-Como você avalia a implementação da NR36?
- Eu a considero um avanço muito importante para os trabalhadores e as trabalhadoras do setor frigorífico. Desde que foi implementada, a questão das pausas é a mais relevante. Porque este ponto gerou uma notável melhoria das condições de trabalho do setor.
Antes da NR36, muito poucas empresas respeitavam o descanso de seus trabalhadores. Essa norma, portanto, impõe e regulamenta o respeito às pausas necessárias, principalmente quando se trabalha a ritmos acelerados e em ambientes frios.
Alguns empregadores respeitavam a pausa nos ambientes frios, mas não a pausa psicofisiológica, tão necessária para que os trabalhadores se recuperem do ritmo frenético dos frigoríficos, que exigem do trabalhador como se ele fosse uma máquina.
Nesse aspecto, a pausa é a parte mais positiva e a que mais é cumprida e respeitada por muitos frigoríficos.
-Porém, foi necessário haver muita fiscalização para chegarmos a esse cenário.
-Sim, sem dúvidas. Em lugares mais distantes e onde os fiscais não chegam, a NR36 ainda não é cumprida.
Entretanto, após o primeiro ano de adaptação e com auditorias em conjunto com o Ministério Público do Trabalho e com os sindicatos, conseguimos que a NR36 tenha uma ampla margem de aplicação nos frigoríficos, gerando um grande impacto para o setor.
A participação dos sindicatos foi e é fundamental para que nós, os auditores fiscais, possamos exercer nossa tarefa. Atualmente, é quase um prêmio que uma empresa receba uma inspeção. Para você ter uma ideia, somos apenas 2.400 auditores para um país das dimensões continentais do Brasil.
Por isso é tão importante o trabalho em conjunto com as organizações sindicais que representam os trabalhadores e as trabalhadoras do setor.
-Com toda esta perda de direitos e com a eliminação do Ministério do Trabalho, você não acha que o cumprimento da NR36 possa estar em risco?
-Atualmente, há uma cortina de fumaça sobre as reais intenções deste governo.

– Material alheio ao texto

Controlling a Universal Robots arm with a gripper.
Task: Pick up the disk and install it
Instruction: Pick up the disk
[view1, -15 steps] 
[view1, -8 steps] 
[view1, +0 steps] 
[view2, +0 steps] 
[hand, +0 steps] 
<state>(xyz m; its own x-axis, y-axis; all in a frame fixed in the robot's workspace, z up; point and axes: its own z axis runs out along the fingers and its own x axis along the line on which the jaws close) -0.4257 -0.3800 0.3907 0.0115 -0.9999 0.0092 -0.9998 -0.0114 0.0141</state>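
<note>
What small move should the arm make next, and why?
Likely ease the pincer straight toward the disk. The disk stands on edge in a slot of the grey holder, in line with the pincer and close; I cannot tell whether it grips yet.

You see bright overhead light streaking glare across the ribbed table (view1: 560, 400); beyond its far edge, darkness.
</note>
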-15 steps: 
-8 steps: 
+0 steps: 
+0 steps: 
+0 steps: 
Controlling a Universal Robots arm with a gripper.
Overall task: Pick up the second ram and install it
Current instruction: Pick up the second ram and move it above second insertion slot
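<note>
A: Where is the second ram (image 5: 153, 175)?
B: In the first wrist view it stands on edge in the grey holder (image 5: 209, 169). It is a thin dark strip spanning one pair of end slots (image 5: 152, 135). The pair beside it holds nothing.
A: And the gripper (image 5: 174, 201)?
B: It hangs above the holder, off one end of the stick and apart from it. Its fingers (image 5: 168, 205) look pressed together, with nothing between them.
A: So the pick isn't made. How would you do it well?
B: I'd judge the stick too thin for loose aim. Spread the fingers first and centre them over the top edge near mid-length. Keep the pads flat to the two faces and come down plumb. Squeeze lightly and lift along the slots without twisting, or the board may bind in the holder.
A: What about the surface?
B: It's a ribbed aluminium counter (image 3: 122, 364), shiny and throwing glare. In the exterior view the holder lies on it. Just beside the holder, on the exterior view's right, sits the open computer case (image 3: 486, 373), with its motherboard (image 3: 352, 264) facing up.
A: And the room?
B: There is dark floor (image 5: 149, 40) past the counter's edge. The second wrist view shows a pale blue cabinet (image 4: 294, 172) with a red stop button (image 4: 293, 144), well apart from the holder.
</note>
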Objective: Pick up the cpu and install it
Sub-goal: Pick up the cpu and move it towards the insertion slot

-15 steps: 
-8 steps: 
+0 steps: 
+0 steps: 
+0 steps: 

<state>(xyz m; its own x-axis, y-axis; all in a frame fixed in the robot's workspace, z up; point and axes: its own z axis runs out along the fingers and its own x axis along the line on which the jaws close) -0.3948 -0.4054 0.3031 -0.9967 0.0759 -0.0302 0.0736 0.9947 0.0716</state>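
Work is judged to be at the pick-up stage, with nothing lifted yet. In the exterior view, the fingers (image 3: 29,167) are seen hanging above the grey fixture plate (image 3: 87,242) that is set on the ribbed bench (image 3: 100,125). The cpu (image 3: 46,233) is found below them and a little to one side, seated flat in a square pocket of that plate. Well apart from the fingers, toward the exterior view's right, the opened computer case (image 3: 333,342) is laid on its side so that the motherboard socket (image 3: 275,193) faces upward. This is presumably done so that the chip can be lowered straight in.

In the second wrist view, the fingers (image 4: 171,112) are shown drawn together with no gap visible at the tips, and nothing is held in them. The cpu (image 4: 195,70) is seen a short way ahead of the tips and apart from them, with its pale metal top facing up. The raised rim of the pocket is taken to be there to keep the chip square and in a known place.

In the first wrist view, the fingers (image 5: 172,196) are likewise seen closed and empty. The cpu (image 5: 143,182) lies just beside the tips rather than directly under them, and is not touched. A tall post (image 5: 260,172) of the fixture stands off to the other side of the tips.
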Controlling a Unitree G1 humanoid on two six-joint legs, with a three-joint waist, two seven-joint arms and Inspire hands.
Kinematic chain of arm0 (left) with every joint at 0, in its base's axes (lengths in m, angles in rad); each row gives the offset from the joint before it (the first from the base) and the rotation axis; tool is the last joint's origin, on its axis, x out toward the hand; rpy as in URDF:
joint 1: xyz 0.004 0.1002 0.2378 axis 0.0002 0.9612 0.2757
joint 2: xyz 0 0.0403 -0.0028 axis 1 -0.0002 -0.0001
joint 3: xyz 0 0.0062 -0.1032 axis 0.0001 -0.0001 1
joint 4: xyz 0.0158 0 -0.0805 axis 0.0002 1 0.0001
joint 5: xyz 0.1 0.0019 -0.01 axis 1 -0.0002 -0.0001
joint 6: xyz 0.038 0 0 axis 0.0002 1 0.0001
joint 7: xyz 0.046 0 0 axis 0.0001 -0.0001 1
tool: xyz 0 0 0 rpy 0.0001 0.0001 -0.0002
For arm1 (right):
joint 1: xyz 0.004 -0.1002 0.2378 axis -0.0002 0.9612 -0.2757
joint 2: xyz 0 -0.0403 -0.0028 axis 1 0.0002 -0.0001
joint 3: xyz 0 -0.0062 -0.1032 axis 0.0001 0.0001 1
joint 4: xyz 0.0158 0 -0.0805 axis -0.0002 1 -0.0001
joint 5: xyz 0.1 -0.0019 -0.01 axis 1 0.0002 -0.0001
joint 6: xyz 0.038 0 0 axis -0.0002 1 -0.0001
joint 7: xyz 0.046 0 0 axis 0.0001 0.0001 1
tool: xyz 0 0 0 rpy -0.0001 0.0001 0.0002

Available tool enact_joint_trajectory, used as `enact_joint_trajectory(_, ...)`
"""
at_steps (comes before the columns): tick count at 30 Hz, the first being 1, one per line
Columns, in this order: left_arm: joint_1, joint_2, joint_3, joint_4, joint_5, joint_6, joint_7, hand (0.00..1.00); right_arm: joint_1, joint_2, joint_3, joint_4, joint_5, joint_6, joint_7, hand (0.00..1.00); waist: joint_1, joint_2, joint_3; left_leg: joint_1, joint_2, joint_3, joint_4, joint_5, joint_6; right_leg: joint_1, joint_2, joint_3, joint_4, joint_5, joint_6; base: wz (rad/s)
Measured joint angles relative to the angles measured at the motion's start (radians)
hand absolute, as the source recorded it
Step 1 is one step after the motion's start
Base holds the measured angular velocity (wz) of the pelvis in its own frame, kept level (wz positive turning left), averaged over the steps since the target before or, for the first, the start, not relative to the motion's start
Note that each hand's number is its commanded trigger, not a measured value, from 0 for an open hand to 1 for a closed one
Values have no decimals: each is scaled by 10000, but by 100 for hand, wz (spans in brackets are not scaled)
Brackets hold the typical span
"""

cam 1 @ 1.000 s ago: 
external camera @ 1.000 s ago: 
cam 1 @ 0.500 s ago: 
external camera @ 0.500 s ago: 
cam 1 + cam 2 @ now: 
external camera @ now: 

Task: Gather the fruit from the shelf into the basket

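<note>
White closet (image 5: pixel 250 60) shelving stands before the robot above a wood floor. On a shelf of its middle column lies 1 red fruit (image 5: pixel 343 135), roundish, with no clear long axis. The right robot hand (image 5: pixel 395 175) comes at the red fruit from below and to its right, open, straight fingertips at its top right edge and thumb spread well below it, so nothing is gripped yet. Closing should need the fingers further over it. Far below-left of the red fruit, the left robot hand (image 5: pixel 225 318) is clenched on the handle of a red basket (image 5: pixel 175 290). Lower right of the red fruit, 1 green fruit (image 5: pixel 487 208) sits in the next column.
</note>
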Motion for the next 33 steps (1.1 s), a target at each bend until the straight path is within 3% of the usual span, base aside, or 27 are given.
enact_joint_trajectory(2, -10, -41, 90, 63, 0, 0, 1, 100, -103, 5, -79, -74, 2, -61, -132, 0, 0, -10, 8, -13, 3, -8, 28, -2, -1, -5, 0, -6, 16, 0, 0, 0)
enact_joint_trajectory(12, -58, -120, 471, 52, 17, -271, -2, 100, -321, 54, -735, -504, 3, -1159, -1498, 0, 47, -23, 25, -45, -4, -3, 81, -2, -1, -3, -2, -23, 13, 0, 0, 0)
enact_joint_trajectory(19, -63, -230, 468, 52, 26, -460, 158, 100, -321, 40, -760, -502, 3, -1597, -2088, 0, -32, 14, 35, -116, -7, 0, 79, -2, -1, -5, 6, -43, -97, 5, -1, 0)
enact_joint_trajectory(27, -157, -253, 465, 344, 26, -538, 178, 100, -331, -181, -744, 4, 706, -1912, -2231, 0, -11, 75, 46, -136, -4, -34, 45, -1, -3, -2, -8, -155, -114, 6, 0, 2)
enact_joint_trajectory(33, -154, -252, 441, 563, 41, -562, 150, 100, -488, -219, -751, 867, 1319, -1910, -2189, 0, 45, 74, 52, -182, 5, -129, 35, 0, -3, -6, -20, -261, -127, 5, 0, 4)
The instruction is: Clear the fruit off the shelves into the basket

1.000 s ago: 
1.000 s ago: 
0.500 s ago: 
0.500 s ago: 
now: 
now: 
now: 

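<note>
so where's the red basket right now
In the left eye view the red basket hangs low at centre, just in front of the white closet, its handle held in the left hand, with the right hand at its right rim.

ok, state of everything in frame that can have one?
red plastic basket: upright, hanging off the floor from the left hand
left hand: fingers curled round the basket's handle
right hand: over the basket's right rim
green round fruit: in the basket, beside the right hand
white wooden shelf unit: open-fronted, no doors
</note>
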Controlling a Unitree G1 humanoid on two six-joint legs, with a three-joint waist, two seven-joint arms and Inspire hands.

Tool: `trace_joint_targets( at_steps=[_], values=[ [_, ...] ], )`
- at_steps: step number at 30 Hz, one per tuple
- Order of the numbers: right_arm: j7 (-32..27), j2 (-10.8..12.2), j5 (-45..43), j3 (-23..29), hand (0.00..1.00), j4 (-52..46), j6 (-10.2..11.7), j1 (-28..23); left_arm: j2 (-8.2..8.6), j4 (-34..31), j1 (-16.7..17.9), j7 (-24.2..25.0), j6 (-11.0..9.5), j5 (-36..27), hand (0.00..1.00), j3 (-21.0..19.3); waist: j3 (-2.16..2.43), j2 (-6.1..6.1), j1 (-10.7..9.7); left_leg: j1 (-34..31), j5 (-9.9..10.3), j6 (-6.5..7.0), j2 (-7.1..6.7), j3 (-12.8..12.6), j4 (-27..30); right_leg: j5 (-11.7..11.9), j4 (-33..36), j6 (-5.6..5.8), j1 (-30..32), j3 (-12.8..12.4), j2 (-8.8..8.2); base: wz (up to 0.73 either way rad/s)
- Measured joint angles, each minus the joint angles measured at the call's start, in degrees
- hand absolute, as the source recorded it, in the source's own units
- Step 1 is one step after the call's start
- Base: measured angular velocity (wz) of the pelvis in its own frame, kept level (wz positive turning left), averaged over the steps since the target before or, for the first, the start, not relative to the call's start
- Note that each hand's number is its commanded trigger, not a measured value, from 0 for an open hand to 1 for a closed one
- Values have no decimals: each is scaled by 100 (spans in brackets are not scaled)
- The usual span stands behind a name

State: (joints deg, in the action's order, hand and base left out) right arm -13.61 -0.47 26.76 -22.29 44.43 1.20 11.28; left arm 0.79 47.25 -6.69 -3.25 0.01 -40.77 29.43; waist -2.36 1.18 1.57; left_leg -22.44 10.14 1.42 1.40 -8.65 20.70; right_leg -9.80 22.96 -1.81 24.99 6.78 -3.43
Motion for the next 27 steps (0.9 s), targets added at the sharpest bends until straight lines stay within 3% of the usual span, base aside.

Com exceção das reformas administrativas do Ministério do Trabalho, visando a sua eliminação ou desmantelamento, não há clareza sobre o que este governo pretende fazer com relação à saúde e segurança no trabalho.
Há uns dias, a Comissão Tripartite Permanente se reuniu. Nela estão os representantes do antigo Ministério do Trabalho, os empregadores e os trabalhadores. Nessa instância, o governo informou que quer revisar a NR1 e a NR2, ambas sem impacto sobre a NR36.
Portanto, não sabemos muito onde nos agarrarmos.
A meu ver o governo não investirá na revogação das normas regulatórias, mas como fazem cortina de fumaça, nossa postura deverá ser de cautela e de espera.
-Qual será o impacto da reforma trabalhista vigente desde 2017 nas condições de saúde e segurança dos trabalhadores e trabalhadoras?
-Será muito forte, porque flexibiliza ao máximo as condições de trabalho e porque soma à precariedade já existente, o trabalho intermitente e a terceirização irrestrita, duas formas de contratação que impactam diretamente na saúde e na segurança dos operários.
A terceirização é um dos fatores relevantes no resultado de acidentes de trabalho graves ou fatais e, ao se tornar ilimitada, sem dúvidas, terá como consequência o aumento dos acidentes.
E a tendência é piorar.
-Como se pode combater isto?
-A única forma é com um trabalho em conjunto, articulado com os sindicatos e com o MPT para exigir que aumentem a fiscalização.
Sei que pode parecer uma contradição no cenário atual, mas a reforma, ao ampliar a terceirização para todos os setores da produção, também fez com que o contratante seja subsidiariamente responsável pelas condições de saúde e de segurança dos contratados.
Isto nos dá uma brecha legal para exigirmos, por exemplo, que as disposições da NR sejam respeitadas.